- [Work required]:
Only one stretch of the data below should be repeated: the lines from the line containing "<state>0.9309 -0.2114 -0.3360" through the line containing "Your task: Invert", inclusive, exactly as they are.

● ● ● ● ●

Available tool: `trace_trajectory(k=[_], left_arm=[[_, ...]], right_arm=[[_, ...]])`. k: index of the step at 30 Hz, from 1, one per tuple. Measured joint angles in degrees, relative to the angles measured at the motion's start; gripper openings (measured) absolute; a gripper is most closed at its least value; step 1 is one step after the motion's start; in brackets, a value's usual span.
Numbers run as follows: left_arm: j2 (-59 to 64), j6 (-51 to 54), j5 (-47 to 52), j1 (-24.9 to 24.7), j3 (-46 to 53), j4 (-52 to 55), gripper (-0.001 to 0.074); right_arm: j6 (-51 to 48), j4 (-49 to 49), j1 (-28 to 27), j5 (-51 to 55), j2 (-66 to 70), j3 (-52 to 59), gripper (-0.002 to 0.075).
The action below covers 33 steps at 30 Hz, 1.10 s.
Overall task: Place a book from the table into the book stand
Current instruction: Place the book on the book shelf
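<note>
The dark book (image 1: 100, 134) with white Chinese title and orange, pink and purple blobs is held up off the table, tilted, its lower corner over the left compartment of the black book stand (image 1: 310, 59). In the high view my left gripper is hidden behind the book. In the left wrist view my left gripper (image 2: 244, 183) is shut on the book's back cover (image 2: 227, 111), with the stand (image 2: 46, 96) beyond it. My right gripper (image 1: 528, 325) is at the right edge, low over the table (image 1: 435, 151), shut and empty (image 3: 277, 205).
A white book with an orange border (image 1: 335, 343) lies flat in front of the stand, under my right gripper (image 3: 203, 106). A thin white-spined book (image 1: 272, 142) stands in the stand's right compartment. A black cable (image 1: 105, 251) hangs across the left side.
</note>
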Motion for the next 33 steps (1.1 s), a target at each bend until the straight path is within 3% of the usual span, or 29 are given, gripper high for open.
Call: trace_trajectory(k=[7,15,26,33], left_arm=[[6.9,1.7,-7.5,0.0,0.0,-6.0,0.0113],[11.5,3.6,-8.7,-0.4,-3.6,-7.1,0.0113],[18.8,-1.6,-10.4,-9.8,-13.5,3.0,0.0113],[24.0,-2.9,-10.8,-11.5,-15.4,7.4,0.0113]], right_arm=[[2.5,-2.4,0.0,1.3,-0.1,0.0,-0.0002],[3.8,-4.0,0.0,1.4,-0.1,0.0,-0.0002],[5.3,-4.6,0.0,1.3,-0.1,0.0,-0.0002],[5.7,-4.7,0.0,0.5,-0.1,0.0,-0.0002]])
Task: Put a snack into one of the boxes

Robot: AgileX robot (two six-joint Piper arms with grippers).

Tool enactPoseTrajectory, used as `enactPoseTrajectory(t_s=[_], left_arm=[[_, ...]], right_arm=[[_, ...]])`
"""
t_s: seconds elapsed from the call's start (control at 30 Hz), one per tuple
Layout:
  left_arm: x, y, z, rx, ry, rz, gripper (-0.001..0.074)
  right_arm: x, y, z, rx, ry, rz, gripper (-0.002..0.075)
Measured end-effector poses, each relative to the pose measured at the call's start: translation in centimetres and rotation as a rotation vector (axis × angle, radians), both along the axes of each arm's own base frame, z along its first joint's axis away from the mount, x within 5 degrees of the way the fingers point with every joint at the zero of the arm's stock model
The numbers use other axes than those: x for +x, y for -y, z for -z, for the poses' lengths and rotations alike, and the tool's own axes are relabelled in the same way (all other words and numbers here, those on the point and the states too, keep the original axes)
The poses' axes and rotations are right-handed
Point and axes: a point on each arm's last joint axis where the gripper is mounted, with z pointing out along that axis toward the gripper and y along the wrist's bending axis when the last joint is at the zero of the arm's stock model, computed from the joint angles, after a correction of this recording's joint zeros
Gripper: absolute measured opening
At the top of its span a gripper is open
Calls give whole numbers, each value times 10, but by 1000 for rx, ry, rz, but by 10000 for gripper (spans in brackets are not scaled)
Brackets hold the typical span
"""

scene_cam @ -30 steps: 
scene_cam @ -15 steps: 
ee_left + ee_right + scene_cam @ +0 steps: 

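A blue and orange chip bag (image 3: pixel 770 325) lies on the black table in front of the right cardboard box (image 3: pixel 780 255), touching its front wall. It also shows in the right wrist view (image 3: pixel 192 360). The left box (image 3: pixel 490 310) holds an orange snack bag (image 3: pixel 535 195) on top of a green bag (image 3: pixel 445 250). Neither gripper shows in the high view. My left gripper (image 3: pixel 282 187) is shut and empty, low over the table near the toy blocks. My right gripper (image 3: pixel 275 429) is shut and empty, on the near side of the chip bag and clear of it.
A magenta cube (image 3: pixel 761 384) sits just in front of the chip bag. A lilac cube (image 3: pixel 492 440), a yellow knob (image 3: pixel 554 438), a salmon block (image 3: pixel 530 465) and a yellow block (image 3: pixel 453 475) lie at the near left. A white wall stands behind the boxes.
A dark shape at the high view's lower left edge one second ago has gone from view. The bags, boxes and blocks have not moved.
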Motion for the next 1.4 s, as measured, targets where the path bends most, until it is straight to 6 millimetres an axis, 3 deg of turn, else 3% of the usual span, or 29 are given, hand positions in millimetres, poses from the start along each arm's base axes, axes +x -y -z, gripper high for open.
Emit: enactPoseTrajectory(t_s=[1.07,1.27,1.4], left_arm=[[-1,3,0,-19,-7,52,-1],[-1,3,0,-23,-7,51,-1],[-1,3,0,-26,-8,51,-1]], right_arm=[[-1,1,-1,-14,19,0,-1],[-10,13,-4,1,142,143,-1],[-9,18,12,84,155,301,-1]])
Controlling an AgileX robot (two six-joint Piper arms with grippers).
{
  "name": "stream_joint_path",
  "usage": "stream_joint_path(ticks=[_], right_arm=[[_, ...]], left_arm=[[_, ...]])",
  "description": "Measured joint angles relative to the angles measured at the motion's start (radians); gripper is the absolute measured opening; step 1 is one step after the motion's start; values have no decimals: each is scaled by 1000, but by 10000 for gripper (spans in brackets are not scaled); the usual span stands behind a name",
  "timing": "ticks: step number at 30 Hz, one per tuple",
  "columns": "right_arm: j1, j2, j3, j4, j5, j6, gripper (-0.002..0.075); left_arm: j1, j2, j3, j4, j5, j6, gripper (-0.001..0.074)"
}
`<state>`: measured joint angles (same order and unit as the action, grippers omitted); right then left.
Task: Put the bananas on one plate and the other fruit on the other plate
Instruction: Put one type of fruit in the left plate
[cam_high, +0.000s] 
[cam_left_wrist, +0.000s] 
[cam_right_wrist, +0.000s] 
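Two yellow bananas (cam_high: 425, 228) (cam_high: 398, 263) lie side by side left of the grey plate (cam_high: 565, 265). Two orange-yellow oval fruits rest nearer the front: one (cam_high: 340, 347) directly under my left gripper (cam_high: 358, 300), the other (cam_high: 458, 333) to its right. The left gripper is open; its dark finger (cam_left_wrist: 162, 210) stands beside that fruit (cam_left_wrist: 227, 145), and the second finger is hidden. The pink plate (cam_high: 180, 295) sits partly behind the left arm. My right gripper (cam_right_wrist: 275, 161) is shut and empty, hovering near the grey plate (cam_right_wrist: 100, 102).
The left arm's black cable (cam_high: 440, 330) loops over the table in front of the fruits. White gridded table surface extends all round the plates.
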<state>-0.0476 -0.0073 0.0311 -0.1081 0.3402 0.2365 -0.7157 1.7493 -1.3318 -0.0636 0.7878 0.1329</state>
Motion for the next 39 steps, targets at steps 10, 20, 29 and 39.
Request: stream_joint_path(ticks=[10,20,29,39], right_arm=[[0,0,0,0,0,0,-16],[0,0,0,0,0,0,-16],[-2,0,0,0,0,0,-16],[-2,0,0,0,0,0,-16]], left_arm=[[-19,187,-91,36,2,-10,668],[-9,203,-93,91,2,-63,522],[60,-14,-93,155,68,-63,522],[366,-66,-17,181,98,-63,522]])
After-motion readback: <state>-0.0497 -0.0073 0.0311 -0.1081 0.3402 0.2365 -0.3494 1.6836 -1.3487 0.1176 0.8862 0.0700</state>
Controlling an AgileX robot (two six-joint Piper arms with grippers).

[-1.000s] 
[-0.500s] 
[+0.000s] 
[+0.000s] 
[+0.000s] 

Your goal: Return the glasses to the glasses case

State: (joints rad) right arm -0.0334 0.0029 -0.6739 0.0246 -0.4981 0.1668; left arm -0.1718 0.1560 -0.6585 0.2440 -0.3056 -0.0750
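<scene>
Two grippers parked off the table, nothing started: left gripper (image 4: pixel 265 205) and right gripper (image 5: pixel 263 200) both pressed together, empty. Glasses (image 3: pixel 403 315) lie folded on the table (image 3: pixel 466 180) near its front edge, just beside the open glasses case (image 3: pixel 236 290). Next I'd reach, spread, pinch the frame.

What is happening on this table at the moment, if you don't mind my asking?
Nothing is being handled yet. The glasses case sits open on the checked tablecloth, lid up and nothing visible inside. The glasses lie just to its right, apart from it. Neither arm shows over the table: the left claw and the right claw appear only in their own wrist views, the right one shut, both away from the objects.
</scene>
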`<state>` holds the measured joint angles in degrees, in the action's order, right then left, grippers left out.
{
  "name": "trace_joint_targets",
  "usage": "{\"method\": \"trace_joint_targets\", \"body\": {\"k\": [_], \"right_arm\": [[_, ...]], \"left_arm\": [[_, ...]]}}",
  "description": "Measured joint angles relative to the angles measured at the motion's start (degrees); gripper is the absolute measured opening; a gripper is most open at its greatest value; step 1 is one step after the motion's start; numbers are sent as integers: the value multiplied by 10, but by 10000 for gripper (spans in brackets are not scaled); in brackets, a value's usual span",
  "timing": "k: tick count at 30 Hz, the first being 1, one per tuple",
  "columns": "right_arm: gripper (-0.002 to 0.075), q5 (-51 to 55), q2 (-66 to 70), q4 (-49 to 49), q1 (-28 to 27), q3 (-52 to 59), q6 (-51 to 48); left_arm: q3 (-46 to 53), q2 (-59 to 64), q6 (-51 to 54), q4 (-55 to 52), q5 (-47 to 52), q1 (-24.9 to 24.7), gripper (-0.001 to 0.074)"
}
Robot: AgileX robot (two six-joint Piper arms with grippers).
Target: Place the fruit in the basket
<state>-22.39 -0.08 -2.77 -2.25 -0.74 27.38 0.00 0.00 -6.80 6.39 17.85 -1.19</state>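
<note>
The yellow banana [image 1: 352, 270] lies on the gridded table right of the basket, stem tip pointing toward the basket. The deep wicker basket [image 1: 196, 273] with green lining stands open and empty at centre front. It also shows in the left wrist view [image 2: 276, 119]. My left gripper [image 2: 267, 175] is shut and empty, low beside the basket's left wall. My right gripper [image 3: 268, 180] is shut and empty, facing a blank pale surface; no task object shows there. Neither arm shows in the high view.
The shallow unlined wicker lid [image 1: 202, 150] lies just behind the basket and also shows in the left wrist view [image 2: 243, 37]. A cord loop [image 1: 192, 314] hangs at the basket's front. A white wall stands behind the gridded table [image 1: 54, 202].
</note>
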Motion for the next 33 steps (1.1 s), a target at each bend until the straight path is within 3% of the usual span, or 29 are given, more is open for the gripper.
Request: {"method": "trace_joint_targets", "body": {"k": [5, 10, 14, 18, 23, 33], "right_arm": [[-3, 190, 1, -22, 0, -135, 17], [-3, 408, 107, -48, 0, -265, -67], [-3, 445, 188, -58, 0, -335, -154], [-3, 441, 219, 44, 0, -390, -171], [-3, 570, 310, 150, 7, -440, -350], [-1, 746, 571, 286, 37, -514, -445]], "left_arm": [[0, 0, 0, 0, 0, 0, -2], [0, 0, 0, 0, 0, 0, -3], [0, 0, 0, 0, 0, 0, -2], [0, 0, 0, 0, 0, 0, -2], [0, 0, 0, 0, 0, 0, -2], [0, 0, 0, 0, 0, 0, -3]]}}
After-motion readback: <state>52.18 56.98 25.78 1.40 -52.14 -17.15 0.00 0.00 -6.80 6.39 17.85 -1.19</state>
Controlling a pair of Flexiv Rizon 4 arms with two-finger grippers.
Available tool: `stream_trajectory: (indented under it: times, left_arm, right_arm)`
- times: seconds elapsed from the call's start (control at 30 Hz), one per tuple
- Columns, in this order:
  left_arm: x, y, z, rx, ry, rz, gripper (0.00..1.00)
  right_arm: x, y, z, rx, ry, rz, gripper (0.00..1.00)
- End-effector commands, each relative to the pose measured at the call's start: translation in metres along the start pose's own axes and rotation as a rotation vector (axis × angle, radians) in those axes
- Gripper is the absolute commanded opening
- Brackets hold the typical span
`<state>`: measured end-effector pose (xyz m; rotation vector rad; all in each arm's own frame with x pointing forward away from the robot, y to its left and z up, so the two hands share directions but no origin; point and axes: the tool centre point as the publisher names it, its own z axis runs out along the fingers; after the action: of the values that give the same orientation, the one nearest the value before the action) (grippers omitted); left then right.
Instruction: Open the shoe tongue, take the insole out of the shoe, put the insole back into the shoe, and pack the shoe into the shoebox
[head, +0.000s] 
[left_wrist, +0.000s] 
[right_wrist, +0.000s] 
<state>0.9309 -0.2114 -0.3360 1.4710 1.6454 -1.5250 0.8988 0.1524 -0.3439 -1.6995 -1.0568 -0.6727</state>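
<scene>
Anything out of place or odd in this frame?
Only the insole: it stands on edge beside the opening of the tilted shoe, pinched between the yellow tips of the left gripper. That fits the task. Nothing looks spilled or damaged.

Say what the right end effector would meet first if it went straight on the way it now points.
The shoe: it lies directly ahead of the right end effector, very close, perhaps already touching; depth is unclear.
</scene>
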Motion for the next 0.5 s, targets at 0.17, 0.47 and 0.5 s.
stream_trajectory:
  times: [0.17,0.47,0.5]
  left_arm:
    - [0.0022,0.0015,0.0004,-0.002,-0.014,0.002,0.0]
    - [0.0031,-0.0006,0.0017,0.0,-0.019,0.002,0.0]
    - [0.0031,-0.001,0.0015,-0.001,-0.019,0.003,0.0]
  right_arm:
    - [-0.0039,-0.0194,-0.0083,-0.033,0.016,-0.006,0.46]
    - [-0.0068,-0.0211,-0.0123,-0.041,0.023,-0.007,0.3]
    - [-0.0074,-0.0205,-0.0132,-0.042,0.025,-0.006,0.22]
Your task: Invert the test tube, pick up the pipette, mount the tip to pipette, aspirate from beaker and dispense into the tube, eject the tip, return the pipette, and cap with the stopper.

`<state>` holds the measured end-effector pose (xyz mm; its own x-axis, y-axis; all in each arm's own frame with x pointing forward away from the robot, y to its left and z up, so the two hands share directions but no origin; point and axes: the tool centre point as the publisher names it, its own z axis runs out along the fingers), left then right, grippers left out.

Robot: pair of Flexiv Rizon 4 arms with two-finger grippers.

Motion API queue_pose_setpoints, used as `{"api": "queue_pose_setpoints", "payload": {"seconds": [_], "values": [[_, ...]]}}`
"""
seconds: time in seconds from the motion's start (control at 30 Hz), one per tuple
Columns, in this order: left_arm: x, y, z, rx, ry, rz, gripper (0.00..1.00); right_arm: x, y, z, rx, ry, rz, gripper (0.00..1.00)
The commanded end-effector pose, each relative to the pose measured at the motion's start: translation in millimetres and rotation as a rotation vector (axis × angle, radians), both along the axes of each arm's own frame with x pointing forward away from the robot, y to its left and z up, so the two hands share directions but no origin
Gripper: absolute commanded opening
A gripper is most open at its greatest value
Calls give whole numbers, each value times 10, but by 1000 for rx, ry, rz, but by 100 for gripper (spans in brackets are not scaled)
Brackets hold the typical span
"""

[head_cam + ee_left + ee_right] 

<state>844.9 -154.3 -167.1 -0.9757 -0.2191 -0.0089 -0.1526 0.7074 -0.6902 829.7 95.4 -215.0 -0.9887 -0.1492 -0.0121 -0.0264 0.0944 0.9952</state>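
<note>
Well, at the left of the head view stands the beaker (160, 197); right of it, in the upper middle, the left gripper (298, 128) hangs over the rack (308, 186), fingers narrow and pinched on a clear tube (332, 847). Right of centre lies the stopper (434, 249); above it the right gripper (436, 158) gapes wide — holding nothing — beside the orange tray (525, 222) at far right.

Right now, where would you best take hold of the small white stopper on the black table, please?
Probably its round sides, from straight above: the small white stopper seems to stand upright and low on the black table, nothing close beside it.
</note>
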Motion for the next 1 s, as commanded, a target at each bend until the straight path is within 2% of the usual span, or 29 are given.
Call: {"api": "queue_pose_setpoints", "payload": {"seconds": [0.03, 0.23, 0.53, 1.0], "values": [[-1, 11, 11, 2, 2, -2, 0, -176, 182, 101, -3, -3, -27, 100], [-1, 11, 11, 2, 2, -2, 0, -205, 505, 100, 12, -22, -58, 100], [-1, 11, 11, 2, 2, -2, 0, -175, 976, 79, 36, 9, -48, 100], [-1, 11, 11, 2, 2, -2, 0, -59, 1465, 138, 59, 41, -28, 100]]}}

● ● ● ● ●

- [Answer to the problem]:
<state>0.9309 -0.2114 -0.3360 1.4710 1.6454 -1.5250 0.8988 0.1524 -0.3439 -1.6995 -1.0568 -0.6727</state>
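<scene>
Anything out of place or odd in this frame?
Only the insole: it stands on edge beside the opening of the tilted shoe, pinched between the yellow tips of the left gripper. That fits the task. Nothing looks spilled or damaged.

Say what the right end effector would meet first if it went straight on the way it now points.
The shoe: it lies directly ahead of the right end effector, very close, perhaps already touching; depth is unclear.
</scene>
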Motion for the next 0.5 s, targets at 0.17, 0.47 and 0.5 s.
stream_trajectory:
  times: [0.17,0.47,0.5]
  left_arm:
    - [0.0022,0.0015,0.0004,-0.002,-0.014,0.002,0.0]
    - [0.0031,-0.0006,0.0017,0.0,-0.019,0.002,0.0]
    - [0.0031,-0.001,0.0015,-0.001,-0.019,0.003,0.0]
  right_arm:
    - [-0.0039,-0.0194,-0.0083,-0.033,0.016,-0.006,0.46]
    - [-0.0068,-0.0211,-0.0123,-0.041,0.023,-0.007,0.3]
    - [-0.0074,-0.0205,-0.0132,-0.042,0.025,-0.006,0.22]
Your task: Invert the test tube, pick up the pipette, mount the tip to pipette, aspirate from beaker and dispense into the tube, eject the tip, return the pipette, and cap with the stopper.

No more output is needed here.